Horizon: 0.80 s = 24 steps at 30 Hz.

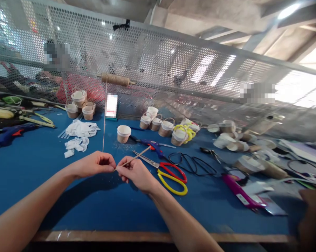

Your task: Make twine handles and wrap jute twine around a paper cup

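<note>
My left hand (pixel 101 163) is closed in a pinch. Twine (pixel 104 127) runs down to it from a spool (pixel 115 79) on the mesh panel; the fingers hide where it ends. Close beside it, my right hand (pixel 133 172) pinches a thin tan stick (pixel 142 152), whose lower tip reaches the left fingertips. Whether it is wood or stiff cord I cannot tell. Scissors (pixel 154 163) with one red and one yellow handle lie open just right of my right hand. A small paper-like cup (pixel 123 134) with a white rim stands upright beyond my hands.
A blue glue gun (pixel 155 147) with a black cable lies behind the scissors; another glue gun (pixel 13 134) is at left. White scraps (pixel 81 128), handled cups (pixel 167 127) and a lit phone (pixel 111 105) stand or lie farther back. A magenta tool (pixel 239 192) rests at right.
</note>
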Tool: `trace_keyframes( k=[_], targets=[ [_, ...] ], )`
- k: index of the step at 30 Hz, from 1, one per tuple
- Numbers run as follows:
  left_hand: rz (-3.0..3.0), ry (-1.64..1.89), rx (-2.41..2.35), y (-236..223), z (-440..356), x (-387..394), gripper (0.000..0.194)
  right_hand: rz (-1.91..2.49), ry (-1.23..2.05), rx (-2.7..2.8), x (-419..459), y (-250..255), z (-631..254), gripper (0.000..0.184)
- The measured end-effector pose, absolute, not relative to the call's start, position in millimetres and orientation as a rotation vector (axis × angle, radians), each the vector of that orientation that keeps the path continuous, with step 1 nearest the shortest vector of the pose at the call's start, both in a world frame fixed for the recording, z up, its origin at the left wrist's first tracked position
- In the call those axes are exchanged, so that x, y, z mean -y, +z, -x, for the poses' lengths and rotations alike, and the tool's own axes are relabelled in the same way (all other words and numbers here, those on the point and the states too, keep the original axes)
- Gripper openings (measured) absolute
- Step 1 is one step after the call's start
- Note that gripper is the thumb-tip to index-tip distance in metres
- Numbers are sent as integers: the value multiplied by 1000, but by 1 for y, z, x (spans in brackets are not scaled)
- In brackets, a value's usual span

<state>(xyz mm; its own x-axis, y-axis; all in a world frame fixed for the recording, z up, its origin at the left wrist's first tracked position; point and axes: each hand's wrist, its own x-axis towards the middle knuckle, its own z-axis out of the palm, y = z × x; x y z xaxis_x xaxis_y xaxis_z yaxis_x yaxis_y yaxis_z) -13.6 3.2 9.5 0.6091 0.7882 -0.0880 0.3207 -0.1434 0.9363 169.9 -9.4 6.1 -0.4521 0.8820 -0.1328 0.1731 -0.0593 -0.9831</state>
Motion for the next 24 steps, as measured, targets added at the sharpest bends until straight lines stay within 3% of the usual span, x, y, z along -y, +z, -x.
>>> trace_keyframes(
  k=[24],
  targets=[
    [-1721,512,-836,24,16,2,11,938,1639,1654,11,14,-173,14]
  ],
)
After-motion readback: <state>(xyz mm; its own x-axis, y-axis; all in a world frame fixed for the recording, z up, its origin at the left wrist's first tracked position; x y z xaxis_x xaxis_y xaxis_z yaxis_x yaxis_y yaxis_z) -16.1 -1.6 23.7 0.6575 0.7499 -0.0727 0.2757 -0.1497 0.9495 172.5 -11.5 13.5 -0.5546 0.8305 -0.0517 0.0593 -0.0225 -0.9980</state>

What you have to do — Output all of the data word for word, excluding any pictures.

Answer to this task —
Horizon: 0.80 s = 24 steps at 30 Hz.


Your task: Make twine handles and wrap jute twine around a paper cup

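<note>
My left hand (pixel 101 163) is closed in a pinch. Twine (pixel 104 127) runs down to it from a spool (pixel 115 79) on the mesh panel; the fingers hide where it ends. Close beside it, my right hand (pixel 133 172) pinches a thin tan stick (pixel 142 152), whose lower tip reaches the left fingertips. Whether it is wood or stiff cord I cannot tell. Scissors (pixel 154 163) with one red and one yellow handle lie open just right of my right hand. A small paper-like cup (pixel 123 134) with a white rim stands upright beyond my hands.
A blue glue gun (pixel 155 147) with a black cable lies behind the scissors; another glue gun (pixel 13 134) is at left. White scraps (pixel 81 128), handled cups (pixel 167 127) and a lit phone (pixel 111 105) stand or lie farther back. A magenta tool (pixel 239 192) rests at right.
</note>
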Tool: `trace_keyframes( k=[_], targets=[ [_, ...] ], )`
- k: index of the step at 30 Hz, from 1, one per tuple
- Numbers run as follows:
  left_hand: rz (-3.0..3.0), ry (-1.64..1.89), rx (-2.41..2.35), y (-236..223), z (-440..356), x (-387..394), gripper (0.000..0.194)
  right_hand: rz (-1.91..2.49), ry (-1.23..2.05), rx (-2.7..2.8), x (-419..459), y (-250..255), z (-631..254), gripper (0.000..0.184)
- The measured end-effector pose, absolute, not relative to the call's start, position in millimetres and orientation as a rotation vector (axis × angle, radians), each the vector of that orientation that keeps the path continuous, with step 1 nearest the shortest vector of the pose at the call's start, both in a world frame fixed for the recording, z up, its origin at the left wrist's first tracked position
- In the call those axes are exchanged, so that x, y, z mean -y, +z, -x, for the poses' lengths and rotations alike, and the tool's own axes are relabelled in the same way (all other words and numbers here, those on the point and the states too, keep the original axes)
- Gripper openings (measured) absolute
- Step 1 is one step after the call's start
- Note that gripper is the thumb-tip to index-tip distance in metres
- Numbers are sent as integers: the value multiplied by 1000, but by 1 for y, z, x (spans in brackets are not scaled)
- In brackets, a value's usual span

<state>(xyz mm; its own x-axis, y-axis; all in a world frame fixed for the recording, z up, its origin at the left wrist's first tracked position; point and axes: each hand's wrist, its own x-axis towards the middle knuckle, its own z-axis out of the palm, y = z × x; x y z xaxis_x xaxis_y xaxis_z yaxis_x yaxis_y yaxis_z) -13.6 3.2 9.5 0.6091 0.7882 -0.0880 0.3207 -0.1434 0.9363 169.9 -9.4 6.1 -0.4521 0.8820 -0.1328 0.1731 -0.0593 -0.9831</state>
Motion for the next 24 steps, as measured, targets added at the sharpest bends until straight lines stay within 3% of the usual span, x, y, z along -y, +z, -x.
>>> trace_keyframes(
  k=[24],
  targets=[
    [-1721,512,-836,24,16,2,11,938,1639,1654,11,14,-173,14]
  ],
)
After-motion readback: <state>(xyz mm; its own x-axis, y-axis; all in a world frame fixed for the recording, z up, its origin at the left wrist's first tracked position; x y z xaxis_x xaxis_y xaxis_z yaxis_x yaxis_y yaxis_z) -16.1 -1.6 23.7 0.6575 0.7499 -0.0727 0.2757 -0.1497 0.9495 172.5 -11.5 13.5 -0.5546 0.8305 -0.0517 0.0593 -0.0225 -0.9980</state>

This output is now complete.